Google announced Wednesday that sites with HTTPS encryption will get a minor ranking boost, a move to make the web more secure.

Google, the world's largest internet search provider, announced a new move to make the web much safer. In an official blog post Wednesday, the internet search titan said it is giving a minor ranking boost to sites with HTTPS certification. Google hopes the move will encourage web developers to adopt the technology that protects sites against serious threats like virus, malware, hackers.

Google originally revealed its "HTTPS everywhere" initiative during its I/O keynote in June. The aim is to make the web more secure by encouraging sites to have secure, encrypted connections, like Google's Search, Gmail and Drive. The slight boost in the overall ranking algorithm is currently in its initial stages with Google testing the tech on less than 1 percent of global queries. This is only to give web developers enough time before Google finally decides to encourage all websites to switch from HTTP to HTTPS.

HTTPS, also known as HTTPS over TLS or Transport Layer Security, is adding a SSL 2048-bit key certificate on a website. Sites that use HTTP certification are prone to virus attacks and are easy to exploit.

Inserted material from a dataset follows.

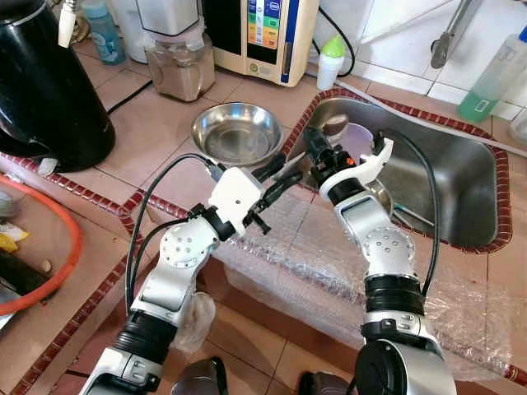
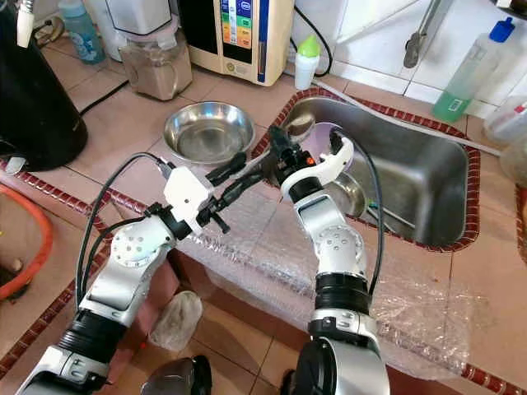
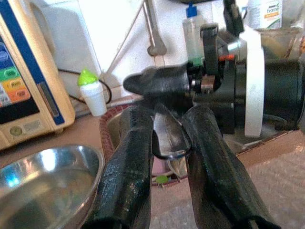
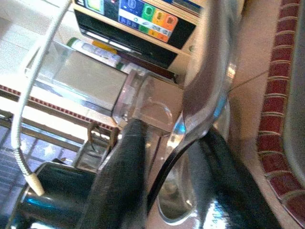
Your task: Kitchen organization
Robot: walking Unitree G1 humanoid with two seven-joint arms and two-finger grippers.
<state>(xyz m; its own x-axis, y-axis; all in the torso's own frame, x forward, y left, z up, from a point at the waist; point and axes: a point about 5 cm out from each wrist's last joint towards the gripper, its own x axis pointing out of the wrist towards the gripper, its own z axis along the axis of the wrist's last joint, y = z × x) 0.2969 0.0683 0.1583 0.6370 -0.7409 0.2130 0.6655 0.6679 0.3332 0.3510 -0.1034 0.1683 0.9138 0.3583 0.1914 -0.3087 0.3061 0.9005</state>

 Users are widely dependant on the information stored online, courtesy of the competitive cloud storage services. Computers are also used to store enormous amounts of confidential information such as banking details, hospital records, identity details and more. Weak encryptions on the websites expose users to the risk of identity theft.

Google also tipped web developers with certain SEOs that will help keep the site's traffic intact, along with a promise to release more details in the upcoming weeks. Few important tips are listed below via Official Google Webmaster Central Blog:

-Decide the kind of certificate you need: single, multi-domain, or wildcard certificate

-Use 2048-bit key certificates

-Use relative URLs for resources that reside on the same secure domain

-Use protocol relative URLs for all other domains

-Don't block your HTTPS site from crawling using robots.txt

-Allow indexing of your pages by search engines where possible. Avoid the noindex robots meta tag.

Google also pointed the existing HTTPS website owners towards new tools that can test the site's security level and configuration as well as the site's performance.